- [REQUIRED WORK]: Each of the records that follow needs an exact reproduction.

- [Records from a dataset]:
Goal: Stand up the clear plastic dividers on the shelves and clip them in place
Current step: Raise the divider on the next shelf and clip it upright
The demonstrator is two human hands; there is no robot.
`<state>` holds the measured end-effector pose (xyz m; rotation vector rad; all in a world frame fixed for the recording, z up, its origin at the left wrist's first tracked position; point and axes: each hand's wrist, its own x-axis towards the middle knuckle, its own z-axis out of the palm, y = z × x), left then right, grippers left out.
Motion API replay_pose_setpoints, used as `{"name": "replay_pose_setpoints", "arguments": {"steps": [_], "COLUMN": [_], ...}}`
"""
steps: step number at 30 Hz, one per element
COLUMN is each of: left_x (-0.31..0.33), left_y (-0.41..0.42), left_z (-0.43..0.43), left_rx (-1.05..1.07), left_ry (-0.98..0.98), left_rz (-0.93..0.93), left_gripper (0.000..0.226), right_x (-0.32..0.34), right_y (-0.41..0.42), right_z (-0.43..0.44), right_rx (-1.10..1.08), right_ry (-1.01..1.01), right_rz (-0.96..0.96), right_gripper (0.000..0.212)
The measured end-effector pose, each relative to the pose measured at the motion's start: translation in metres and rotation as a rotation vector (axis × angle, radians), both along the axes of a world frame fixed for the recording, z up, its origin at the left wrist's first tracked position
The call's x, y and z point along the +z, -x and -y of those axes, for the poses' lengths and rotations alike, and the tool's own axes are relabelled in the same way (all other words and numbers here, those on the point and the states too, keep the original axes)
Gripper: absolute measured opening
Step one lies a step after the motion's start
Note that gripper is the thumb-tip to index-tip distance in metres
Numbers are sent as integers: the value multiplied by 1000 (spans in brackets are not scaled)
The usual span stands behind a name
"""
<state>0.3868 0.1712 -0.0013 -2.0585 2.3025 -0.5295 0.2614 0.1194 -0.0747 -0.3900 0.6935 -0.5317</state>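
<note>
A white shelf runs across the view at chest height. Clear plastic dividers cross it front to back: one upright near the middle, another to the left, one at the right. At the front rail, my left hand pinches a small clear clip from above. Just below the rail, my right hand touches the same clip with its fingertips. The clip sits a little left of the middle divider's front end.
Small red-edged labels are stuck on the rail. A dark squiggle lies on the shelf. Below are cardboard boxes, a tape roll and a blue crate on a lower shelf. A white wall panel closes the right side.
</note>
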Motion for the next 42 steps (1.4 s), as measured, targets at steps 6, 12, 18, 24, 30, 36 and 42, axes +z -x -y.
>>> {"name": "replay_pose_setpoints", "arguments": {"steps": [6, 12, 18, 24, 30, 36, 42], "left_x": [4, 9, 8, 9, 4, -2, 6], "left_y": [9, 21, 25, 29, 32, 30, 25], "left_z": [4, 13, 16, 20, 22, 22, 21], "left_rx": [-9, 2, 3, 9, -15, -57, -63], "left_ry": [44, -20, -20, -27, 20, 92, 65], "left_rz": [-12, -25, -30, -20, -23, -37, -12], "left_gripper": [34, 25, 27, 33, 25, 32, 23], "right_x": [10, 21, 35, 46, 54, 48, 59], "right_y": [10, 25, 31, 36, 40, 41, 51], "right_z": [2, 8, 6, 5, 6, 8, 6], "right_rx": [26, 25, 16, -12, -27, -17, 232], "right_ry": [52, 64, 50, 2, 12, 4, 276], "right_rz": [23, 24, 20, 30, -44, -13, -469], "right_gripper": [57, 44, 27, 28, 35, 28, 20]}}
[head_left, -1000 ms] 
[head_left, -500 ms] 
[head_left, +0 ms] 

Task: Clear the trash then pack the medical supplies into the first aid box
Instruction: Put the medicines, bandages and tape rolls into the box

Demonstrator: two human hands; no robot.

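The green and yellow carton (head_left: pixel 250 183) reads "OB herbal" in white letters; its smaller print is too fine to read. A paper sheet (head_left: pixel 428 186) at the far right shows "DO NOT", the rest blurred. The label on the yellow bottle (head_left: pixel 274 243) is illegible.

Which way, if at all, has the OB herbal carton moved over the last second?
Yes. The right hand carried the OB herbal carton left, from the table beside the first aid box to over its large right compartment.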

- [OUTPUT BELOW]:
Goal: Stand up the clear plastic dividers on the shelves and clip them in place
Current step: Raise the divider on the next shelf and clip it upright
The demonstrator is two human hands; there is no robot.
`<state>` holds the measured end-effector pose (xyz m; rotation vector rad; all in a world frame fixed for the recording, z up, its origin at the left wrist's first tracked position; point and axes: each hand's wrist, its own x-axis towards the middle knuckle, its own z-axis out of the palm, y = z × x), left then right, grippers left out.
Motion API replay_pose_setpoints, used as `{"name": "replay_pose_setpoints", "arguments": {"steps": [_], "COLUMN": [_], ...}}`
"""
steps: step number at 30 Hz, one per element
COLUMN is each of: left_x (-0.31..0.33), left_y (-0.41..0.42), left_z (-0.43..0.43), left_rx (-1.05..1.07), left_ry (-0.98..0.98), left_rz (-0.93..0.93), left_gripper (0.000..0.226), right_x (-0.32..0.34), right_y (-0.41..0.42), right_z (-0.43..0.44), right_rx (-1.10..1.08), right_ry (-1.01..1.01), right_rz (-0.96..0.96), right_gripper (0.000..0.212)
The measured end-effector pose, each relative to the pose measured at the motion's start: translation in metres and rotation as a rotation vector (axis × angle, radians), both along the axes of a world frame fixed for the recording, z up, its origin at the left wrist's first tracked position
The call's x, y and z point along the +z, -x and -y of those axes, for the poses' lengths and rotations alike, and the tool's own axes are relabelled in the same way (all other words and numbers here, those on the point and the states too, keep the original axes)
Gripper: absolute measured opening
Step one lies a step after the motion's start
Note that gripper is the thumb-tip to index-tip distance in metres
Numbers are sent as integers: the value multiplied by 1000 (spans in brackets are not scaled)
The usual span stands behind a name
"""
<state>0.3868 0.1712 -0.0013 -2.0585 2.3025 -0.5295 0.2614 0.1194 -0.0747 -0.3900 0.6935 -0.5317</state>
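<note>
A white shelf runs across the view at chest height. Clear plastic dividers cross it front to back: one upright near the middle, another to the left, one at the right. At the front rail, my left hand pinches a small clear clip from above. Just below the rail, my right hand touches the same clip with its fingertips. The clip sits a little left of the middle divider's front end.
Small red-edged labels are stuck on the rail. A dark squiggle lies on the shelf. Below are cardboard boxes, a tape roll and a blue crate on a lower shelf. A white wall panel closes the right side.
</note>
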Motion for the next 42 steps (1.4 s), as measured, targets at steps 6, 12, 18, 24, 30, 36 and 42, axes +z -x -y.
>>> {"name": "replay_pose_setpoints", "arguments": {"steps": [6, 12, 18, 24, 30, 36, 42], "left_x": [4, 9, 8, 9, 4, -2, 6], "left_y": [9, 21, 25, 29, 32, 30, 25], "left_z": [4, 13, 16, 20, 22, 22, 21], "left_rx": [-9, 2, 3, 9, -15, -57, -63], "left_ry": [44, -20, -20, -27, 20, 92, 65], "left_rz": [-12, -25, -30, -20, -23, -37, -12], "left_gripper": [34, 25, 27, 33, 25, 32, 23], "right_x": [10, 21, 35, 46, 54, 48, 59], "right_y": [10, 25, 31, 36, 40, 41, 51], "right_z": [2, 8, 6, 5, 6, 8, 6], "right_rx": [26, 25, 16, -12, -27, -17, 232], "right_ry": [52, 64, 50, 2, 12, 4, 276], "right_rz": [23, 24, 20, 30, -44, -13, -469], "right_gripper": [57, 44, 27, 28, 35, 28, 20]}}
[head_left, -1000 ms] 
[head_left, -500 ms] 
[head_left, +0 ms] 

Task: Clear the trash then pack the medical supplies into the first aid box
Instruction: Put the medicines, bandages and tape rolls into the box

Demonstrator: two human hands; no robot.

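The green and yellow carton (head_left: pixel 250 183) reads "OB herbal" in white letters; its smaller print is too fine to read. A paper sheet (head_left: pixel 428 186) at the far right shows "DO NOT", the rest blurred. The label on the yellow bottle (head_left: pixel 274 243) is illegible.

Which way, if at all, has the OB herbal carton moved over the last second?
Yes. The right hand carried the OB herbal carton left, from the table beside the first aid box to over its large right compartment.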

No additional work is needed on this exercise.